Work order:
From the records below, set down exactly the lines starting with the line that contains "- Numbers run" and going on through the line that contains "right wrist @". Nothing else is wanted.

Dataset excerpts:
------------------------
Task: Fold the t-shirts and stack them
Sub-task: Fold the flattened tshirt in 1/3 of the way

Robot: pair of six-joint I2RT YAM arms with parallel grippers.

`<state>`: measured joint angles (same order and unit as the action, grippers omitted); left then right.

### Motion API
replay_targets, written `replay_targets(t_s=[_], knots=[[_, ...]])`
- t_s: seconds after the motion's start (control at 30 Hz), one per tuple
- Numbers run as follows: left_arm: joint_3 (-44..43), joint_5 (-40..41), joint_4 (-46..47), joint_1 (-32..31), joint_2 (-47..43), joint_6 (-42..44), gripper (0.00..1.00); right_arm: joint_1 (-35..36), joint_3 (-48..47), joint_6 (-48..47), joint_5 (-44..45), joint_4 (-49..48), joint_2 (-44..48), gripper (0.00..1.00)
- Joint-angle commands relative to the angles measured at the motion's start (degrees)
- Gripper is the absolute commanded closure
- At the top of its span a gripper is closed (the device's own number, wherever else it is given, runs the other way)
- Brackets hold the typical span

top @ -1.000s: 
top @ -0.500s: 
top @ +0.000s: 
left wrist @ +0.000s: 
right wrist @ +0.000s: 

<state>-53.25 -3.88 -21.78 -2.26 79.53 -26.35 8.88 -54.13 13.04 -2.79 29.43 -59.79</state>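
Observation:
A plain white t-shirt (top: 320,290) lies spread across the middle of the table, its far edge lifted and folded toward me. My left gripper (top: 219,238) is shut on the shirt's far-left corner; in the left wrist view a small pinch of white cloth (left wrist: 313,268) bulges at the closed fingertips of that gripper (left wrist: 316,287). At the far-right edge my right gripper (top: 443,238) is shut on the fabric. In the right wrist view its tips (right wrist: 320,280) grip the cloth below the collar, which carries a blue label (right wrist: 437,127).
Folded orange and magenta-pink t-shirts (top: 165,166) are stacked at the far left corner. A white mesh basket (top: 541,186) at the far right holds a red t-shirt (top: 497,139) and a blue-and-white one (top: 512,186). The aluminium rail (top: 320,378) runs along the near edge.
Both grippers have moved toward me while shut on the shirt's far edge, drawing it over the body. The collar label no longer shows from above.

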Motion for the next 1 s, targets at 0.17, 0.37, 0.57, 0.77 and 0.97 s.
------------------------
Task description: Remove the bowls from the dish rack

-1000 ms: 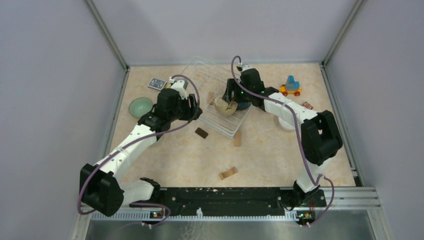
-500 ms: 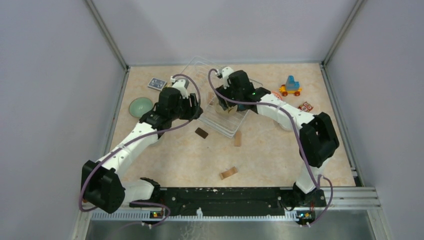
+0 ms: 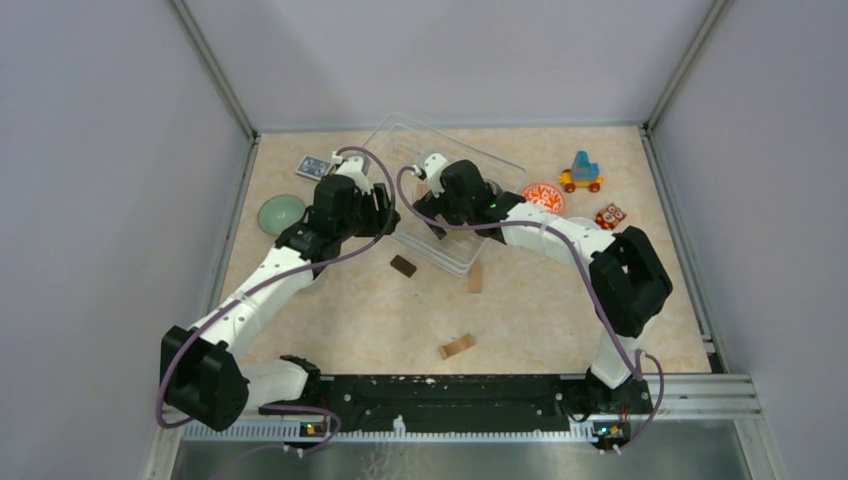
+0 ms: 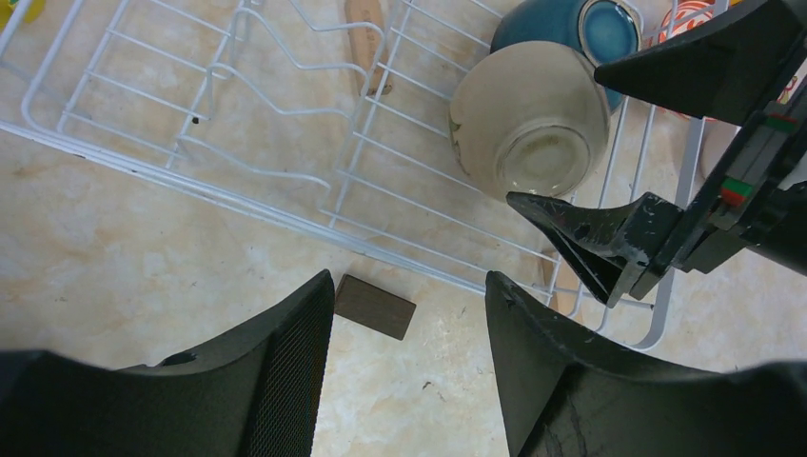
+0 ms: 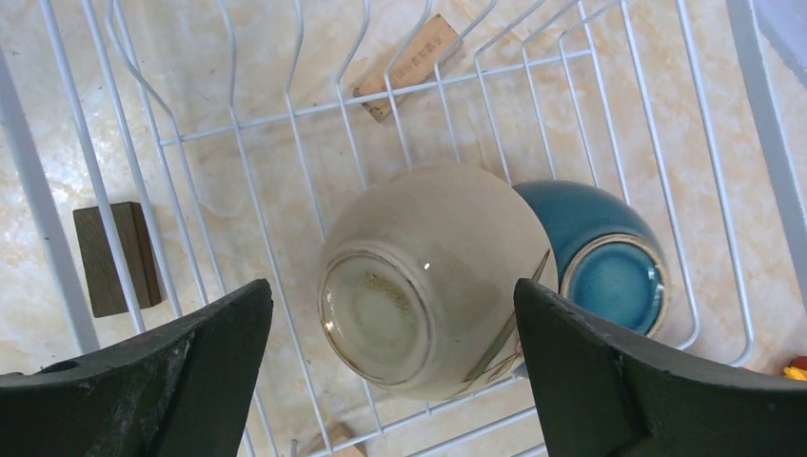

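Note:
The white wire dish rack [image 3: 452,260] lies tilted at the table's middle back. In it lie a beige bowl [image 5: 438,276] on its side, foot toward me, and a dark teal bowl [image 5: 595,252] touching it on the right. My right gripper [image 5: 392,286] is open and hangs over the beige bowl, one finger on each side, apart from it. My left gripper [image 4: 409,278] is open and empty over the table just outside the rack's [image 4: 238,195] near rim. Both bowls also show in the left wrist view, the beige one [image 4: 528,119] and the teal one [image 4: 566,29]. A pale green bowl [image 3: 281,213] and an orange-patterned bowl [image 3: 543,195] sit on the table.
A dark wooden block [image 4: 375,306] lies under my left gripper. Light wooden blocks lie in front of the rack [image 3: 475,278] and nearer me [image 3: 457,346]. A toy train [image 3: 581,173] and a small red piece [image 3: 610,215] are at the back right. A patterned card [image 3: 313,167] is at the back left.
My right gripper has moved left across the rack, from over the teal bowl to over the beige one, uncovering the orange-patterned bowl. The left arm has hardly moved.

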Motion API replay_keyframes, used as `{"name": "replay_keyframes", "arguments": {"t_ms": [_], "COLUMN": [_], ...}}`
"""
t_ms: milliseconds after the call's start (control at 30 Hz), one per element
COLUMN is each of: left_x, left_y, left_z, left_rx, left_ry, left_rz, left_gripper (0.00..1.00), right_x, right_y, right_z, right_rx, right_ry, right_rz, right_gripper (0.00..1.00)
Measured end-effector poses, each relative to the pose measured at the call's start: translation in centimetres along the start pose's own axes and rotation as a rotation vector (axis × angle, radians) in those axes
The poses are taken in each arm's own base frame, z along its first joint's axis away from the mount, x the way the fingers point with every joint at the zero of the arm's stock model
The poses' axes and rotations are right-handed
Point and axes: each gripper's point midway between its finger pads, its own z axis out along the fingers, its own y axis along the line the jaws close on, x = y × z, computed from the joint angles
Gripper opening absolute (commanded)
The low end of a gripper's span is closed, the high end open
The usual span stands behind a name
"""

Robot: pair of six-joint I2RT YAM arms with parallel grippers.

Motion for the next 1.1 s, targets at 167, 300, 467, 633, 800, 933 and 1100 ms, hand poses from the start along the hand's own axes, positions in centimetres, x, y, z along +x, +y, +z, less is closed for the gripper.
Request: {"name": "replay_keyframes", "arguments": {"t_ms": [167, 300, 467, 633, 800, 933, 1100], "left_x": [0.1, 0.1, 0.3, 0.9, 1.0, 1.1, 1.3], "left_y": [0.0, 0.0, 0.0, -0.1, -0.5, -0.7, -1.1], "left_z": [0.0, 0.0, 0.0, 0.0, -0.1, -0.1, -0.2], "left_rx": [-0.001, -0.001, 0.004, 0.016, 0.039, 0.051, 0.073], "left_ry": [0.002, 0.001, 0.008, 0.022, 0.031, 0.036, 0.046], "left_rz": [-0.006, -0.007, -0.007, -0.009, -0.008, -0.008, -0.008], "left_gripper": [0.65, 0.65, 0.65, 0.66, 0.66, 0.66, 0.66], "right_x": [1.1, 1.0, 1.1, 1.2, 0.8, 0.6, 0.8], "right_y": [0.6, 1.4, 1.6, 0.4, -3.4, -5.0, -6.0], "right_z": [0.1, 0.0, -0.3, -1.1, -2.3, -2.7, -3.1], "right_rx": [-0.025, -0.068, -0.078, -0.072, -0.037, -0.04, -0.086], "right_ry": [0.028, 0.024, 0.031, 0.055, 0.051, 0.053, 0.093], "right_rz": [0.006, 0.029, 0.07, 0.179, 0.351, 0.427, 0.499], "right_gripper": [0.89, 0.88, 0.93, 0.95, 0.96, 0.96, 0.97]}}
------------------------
Written answer:
- Numbers run as follows: left_arm: joint_3 (-44..43), joint_5 (-40..41), joint_4 (-46..47), joint_1 (-32..31), joint_2 (-47..43), joint_6 (-42..44), gripper (0.00..1.00); right_arm: joint_1 (-35..36), joint_3 (-48..47), joint_6 (-48..47), joint_5 (-44..45), joint_4 (-49..48), joint_2 (-44..48), gripper (0.00..1.00)
- Joint-angle commands relative to the angles measured at the motion's start (degrees)
- Gripper is the absolute commanded closure
- At the top of its span a gripper is closed (the device's own number, wherever else it is given, runs the other way)
- Brackets hold the typical span

top @ -1.000s: 
top @ -0.500s: 
top @ +0.000s: 
left wrist @ +0.000s: 
right wrist @ +0.000s: 

No more output will be produced.